ReDim Preserve copies the existing array to a new location with a larger
memory allocation. So yes it has a whole pile of overhead. Redim just creates
the new larger memory allocation without copying the data from the existing
array so there is very little overhead.

If performance is a big concern then there are a couple of strategies to
deal with this.

One is to do some work to determine how many elements you will need ahead of
actually decalraing the size of the array. Then you only need to declare the
array once.
Another is to redim a much larger memory space than is necessary by adding
say 100 elements instead of just 1. You can then keep adding to the array
until all 100 of the extra spots have been used up at which point you would
need to onece again redim preserve 100 more spots. At the end when you know
how many spots you have actually used you can clean up the final array to the
correct size.

 

[Chip Pearson]

I believe Redim Preserve creates a new array with the specified bounds and
then does an element-by-element copy from the old array to the new array,
and then finally destroys the original array.

If you don't know how large the array needs to be when it is initially
allocated with ReDim, you can initialize it to some number of elements and
when that is exceeded, use ReDim Preserve to allocated some number of
additional elements, and the ReDim Preserve again when the resized array's
ubound is reached. One you are done filling the array, you can use a final
ReDim Preserve to trim off any unused elements that were allocated earlier.

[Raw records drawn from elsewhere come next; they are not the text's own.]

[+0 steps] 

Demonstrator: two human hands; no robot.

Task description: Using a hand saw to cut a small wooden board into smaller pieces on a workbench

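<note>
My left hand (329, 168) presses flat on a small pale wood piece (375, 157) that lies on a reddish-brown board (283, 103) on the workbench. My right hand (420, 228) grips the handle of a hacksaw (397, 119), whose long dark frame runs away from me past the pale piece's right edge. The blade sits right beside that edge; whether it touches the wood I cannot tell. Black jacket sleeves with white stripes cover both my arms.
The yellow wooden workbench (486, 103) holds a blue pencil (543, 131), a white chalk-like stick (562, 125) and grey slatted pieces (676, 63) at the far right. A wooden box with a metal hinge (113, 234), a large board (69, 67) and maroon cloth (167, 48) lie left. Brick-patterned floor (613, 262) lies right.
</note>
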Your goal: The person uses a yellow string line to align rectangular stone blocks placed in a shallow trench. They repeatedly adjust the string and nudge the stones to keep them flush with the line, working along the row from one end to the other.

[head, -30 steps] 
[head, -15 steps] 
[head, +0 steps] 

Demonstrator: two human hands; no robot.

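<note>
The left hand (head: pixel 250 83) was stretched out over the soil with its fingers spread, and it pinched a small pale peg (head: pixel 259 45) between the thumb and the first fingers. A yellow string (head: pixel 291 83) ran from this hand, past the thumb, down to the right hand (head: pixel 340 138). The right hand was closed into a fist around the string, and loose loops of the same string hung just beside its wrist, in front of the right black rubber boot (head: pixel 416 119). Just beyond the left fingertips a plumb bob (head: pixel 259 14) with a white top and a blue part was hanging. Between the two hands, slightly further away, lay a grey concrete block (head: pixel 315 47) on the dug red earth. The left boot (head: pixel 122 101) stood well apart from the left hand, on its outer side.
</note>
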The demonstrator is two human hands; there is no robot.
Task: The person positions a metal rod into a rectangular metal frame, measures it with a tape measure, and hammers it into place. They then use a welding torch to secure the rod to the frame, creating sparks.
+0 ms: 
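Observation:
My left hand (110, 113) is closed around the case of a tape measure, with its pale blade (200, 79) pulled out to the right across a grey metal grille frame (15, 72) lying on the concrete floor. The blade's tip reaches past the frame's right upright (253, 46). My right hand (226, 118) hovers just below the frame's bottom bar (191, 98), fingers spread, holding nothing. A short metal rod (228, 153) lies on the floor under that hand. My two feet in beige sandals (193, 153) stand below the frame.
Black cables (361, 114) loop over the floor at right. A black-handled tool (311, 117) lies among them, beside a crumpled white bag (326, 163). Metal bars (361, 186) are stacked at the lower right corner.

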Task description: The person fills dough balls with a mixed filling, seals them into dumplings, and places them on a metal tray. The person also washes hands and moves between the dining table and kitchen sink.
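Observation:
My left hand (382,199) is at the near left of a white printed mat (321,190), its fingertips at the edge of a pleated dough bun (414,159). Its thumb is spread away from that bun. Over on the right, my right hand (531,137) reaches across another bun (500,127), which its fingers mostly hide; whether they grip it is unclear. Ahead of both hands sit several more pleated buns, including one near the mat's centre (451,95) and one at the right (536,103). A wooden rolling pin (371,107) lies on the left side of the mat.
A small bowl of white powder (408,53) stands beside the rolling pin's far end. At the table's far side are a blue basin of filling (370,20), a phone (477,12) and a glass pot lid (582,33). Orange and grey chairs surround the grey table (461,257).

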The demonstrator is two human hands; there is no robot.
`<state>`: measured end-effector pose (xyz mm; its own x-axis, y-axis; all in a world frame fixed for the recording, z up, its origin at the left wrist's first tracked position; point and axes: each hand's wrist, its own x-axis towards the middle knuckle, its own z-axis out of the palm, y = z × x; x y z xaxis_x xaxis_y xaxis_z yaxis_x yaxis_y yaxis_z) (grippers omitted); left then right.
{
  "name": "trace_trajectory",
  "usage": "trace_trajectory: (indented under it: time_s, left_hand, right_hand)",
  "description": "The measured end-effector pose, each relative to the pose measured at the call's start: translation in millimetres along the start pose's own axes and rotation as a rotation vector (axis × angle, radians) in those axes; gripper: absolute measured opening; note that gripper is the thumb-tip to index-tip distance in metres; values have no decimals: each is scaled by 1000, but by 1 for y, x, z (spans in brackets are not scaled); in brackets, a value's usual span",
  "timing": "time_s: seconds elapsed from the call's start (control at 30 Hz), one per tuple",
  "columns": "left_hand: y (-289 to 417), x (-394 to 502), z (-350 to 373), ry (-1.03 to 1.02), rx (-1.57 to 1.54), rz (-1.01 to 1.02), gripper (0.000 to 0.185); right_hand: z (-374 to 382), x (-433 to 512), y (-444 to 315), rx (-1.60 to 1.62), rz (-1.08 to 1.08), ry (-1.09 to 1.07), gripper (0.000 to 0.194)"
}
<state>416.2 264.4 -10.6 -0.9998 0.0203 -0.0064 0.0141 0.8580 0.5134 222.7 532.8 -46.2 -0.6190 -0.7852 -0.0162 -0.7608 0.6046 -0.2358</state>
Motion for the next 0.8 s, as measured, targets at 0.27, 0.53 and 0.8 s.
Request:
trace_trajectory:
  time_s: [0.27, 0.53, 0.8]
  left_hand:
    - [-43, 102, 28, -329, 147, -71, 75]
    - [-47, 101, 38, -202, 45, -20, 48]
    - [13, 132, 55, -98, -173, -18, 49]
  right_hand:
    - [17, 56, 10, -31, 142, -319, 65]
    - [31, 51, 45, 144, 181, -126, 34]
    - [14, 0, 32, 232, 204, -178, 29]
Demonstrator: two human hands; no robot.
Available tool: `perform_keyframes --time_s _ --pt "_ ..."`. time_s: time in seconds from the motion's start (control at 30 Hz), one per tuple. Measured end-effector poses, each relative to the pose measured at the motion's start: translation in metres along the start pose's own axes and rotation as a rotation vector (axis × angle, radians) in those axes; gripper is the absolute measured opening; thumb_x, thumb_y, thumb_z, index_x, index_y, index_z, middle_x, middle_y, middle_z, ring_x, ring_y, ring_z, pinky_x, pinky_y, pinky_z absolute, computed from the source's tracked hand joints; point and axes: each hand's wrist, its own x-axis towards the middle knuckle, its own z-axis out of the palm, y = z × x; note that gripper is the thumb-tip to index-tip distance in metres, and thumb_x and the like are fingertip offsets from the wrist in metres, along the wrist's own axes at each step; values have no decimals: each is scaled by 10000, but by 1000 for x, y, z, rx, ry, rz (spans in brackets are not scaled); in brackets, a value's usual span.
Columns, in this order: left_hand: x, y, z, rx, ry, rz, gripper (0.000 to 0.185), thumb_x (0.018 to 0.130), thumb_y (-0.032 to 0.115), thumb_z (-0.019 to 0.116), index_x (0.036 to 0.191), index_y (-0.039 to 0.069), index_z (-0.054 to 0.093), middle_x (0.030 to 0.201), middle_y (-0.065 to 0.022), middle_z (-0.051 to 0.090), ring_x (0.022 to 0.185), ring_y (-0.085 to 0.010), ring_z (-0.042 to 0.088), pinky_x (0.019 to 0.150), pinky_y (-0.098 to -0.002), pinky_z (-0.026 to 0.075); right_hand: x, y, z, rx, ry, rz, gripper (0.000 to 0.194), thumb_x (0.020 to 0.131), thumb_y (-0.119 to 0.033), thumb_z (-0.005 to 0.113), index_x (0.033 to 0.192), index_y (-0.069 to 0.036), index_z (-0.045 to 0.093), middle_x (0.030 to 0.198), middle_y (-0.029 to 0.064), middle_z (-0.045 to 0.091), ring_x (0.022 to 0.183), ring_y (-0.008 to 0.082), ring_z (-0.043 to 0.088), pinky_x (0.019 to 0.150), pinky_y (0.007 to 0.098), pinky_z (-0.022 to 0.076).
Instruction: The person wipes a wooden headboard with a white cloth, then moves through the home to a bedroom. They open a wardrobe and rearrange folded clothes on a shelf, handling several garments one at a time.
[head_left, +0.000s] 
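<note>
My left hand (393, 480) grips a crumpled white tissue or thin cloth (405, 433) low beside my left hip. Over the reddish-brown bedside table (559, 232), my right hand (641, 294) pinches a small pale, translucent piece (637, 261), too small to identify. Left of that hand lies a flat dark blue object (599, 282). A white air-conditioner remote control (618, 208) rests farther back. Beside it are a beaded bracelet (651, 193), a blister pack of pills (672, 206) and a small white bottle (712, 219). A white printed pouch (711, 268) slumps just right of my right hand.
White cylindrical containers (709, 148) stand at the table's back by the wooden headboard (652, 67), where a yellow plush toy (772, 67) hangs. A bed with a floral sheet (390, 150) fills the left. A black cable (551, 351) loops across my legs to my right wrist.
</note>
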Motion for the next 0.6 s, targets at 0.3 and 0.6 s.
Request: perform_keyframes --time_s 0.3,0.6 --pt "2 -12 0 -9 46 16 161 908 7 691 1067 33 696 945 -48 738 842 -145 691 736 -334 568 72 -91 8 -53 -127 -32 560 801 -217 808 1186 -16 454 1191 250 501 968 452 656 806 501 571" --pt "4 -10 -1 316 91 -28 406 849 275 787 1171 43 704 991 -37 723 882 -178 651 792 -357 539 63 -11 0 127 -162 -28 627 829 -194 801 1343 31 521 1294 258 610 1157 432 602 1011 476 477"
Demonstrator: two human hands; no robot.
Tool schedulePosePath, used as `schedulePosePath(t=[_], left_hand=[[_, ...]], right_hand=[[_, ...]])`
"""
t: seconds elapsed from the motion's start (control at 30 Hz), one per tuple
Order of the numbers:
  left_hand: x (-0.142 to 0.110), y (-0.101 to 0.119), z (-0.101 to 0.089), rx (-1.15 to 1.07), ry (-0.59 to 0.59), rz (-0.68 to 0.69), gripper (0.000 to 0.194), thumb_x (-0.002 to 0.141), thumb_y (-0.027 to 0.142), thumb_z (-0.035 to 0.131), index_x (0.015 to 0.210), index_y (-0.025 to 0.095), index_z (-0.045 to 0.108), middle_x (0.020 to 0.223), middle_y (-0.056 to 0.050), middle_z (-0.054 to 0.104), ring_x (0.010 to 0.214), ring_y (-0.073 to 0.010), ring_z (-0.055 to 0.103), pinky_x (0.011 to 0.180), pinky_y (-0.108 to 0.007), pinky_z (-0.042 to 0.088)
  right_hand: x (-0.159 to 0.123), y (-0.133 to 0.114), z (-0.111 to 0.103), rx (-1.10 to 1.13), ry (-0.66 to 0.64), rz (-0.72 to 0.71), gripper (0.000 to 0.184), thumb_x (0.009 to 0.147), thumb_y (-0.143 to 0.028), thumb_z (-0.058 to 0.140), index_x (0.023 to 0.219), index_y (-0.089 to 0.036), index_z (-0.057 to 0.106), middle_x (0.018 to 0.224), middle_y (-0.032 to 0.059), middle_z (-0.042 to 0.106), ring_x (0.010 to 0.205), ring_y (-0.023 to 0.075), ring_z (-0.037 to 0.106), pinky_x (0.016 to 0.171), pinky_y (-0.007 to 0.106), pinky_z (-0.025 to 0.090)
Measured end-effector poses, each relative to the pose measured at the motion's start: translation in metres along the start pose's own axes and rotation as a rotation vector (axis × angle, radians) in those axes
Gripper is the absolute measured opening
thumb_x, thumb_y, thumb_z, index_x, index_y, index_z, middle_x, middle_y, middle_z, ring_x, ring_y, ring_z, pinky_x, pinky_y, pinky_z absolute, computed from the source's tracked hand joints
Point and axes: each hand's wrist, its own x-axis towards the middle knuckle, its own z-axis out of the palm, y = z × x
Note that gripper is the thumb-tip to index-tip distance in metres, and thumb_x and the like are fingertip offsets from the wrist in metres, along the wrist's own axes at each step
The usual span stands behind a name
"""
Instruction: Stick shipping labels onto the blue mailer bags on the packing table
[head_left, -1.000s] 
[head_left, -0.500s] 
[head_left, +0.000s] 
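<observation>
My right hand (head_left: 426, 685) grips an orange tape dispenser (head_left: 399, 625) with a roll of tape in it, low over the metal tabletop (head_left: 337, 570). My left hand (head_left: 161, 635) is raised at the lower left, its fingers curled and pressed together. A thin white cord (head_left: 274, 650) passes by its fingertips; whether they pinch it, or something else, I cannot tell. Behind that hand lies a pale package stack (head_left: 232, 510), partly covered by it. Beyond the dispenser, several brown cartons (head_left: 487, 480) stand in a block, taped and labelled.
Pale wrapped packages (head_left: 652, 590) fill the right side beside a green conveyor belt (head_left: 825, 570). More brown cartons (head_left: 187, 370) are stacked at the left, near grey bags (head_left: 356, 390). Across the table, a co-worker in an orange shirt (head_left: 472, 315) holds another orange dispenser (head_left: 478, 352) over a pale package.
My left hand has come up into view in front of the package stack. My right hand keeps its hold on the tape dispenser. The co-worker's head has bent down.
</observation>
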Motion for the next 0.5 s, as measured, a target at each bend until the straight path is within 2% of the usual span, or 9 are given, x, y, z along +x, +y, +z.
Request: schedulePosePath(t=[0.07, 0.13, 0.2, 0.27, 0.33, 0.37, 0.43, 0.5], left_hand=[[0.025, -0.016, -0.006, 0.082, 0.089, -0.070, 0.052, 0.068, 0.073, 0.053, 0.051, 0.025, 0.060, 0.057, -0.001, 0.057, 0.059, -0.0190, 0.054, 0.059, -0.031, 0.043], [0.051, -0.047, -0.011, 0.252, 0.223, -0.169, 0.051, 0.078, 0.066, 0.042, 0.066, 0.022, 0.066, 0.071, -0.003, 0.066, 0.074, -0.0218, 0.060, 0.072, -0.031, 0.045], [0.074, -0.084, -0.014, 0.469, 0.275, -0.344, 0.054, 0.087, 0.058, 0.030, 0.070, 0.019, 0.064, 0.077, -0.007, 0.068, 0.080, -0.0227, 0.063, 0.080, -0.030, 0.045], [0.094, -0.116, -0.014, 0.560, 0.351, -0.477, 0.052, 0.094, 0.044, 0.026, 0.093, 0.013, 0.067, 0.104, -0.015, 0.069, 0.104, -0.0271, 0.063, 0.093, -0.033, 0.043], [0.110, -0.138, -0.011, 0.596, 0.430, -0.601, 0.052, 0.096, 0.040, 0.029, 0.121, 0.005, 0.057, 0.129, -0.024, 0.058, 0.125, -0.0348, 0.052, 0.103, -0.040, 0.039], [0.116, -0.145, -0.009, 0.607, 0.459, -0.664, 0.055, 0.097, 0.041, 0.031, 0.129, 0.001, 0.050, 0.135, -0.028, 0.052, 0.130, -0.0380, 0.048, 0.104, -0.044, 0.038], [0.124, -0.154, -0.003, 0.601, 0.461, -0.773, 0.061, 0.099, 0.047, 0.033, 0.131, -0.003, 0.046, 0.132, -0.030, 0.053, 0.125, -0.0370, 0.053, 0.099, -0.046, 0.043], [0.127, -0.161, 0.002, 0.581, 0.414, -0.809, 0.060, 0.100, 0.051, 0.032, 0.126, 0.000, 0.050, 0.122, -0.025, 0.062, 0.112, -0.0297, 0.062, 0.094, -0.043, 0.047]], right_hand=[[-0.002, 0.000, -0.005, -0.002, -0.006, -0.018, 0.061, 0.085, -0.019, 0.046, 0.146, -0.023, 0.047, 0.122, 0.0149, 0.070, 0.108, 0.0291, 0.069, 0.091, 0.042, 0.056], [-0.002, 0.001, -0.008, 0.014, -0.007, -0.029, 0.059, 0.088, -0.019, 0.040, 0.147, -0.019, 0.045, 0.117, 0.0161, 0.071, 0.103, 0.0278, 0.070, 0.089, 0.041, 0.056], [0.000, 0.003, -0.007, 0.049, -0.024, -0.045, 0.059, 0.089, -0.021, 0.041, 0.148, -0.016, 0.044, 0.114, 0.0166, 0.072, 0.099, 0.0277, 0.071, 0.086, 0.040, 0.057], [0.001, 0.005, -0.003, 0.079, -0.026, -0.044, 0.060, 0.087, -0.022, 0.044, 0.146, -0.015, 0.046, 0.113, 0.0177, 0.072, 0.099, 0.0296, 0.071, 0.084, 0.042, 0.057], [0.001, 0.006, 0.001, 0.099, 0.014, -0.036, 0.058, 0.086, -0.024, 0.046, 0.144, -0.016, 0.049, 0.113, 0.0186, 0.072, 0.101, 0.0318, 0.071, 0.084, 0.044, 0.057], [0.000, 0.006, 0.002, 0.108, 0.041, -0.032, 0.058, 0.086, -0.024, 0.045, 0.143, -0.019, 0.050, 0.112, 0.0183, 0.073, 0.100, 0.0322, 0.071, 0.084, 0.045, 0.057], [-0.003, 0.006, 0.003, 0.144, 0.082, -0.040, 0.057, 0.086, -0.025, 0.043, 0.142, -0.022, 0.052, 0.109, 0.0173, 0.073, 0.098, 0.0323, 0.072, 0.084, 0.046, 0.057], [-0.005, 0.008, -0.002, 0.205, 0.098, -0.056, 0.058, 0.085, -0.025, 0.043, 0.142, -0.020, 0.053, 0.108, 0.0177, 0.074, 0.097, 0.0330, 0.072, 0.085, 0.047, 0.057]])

For example, the following code initializes an array to 5 elements, and then
tries to fill up 20 elements. When the initial allocation is filled, a ReDim
Preserve is done to add new space to the array, in this case increasing the
size by 3 elements. A final ReDim Preserve is executed to chop off unused
elements from the end of the array.

Sub AAA()

Dim TheArray() As Long
Const C_INIT_SIZE As Long = 5
Const C_RESIZE_AMOUNT = 3
Dim UsedIndex As Long
Dim AllocatedToBound As Long
Dim N As Long
Dim Ndx As Long

'''''''''''''''''''''''''''''''''''''
' Size the array to some initial
' size and initialize the variables.
'''''''''''''''''''''''''''''''''''''
ReDim TheArray(1 To C_INIT_SIZE)
UsedIndex = 0
N = 0
Ndx = 0
AllocatedToBound = UBound(TheArray)

''''''''''''''''''''''''''''''''''''
' Load up the array with some values
''''''''''''''''''''''''''''''''''''
Debug.Print "-----------------------------"
For N = 1 To 20
Ndx = Ndx + 1
If Ndx > AllocatedToBound Then
AllocatedToBound = AllocatedToBound + C_RESIZE_AMOUNT
Debug.Print "REDIM: ", Ndx ' DEBUG ONLY
ReDim Preserve TheArray(1 To AllocatedToBound)
End If
TheArray(Ndx) = N * 10 ' or any value
Next N
Debug.Print "-----------------------------"
'''''''''''''''''''''''''''''''''''''''''
' Finally, trim off the unused elements
' of the array.
'''''''''''''''''''''''''''''''''''''''''
ReDim Preserve TheArray(1 To Ndx)

'''''''''''''''''''''''''''''''''''''''''
' Debug Only: See what's in the array.
'''''''''''''''''''''''''''''''''''''''''
For N = LBound(TheArray) To UBound(TheArray)
Debug.Print N, TheArray(N)
Next N

End Sub


--
Cordially,
Chip Pearson
Microsoft MVP - Excel
Pearson Software Consulting LLC
www.cpearson.com
(email on the web site)

 

[Jim Thomlinson]

Kind of a picky point but I do not believe that the original array is
destroyed. The memory for the old array is just returned to the operating
system (never to be seen again) so there is no overhead to this operation
other than changing the array pointer from the old memory address to the new
memory address. Here is how I understand redim preserve...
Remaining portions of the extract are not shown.